DIRECTIONS FOR THIS TASK →
The requested output is every line from the one with "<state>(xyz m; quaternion" through the last line below, printed exactly.

(Data entries)
= = =

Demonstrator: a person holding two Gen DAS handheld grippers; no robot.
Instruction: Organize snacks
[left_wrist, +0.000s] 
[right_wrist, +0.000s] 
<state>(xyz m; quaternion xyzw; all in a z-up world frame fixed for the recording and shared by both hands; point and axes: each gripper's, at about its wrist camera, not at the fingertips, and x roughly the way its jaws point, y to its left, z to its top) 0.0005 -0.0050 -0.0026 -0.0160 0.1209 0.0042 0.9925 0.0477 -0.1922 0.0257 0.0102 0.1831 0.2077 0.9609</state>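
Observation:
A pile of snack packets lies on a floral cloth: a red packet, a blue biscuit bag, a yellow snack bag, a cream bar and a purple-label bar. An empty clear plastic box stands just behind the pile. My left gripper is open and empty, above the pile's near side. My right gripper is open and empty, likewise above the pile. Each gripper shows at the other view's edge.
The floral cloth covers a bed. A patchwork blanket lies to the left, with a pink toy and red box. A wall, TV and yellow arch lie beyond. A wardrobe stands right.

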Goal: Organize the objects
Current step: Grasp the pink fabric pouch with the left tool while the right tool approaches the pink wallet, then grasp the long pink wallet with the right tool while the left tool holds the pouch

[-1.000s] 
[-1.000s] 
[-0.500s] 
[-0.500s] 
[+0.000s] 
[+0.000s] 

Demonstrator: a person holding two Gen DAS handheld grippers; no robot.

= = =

ANSWER BOX →
<state>(xyz m; quaternion xyzw; all in a z-up world frame fixed for the recording and shared by both hands; point and axes: each gripper's, at about its wrist camera, not at the fingertips, and x roughly the way its jaws point, y to its left, z to its top) 0.0005 -0.0050 -0.0026 -0.0160 0.1209 0.0042 0.9925 0.0477 -0.1922 0.0257 0.0102 0.1831 0.2077 0.9609</state>
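Observation:
A pile of snack packets lies on a floral cloth: a red packet, a blue biscuit bag, a yellow snack bag, a cream bar and a purple-label bar. An empty clear plastic box stands just behind the pile. My left gripper is open and empty, above the pile's near side. My right gripper is open and empty, likewise above the pile. Each gripper shows at the other view's edge.
The floral cloth covers a bed. A patchwork blanket lies to the left, with a pink toy and red box. A wall, TV and yellow arch lie beyond. A wardrobe stands right.
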
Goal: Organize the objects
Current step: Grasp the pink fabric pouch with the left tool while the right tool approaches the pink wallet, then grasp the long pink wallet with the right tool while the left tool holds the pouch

[-1.000s] 
[-1.000s] 
[-0.500s] 
[-0.500s] 
[+0.000s] 
[+0.000s] 

Demonstrator: a person holding two Gen DAS handheld grippers; no robot.

The answer requires no additions.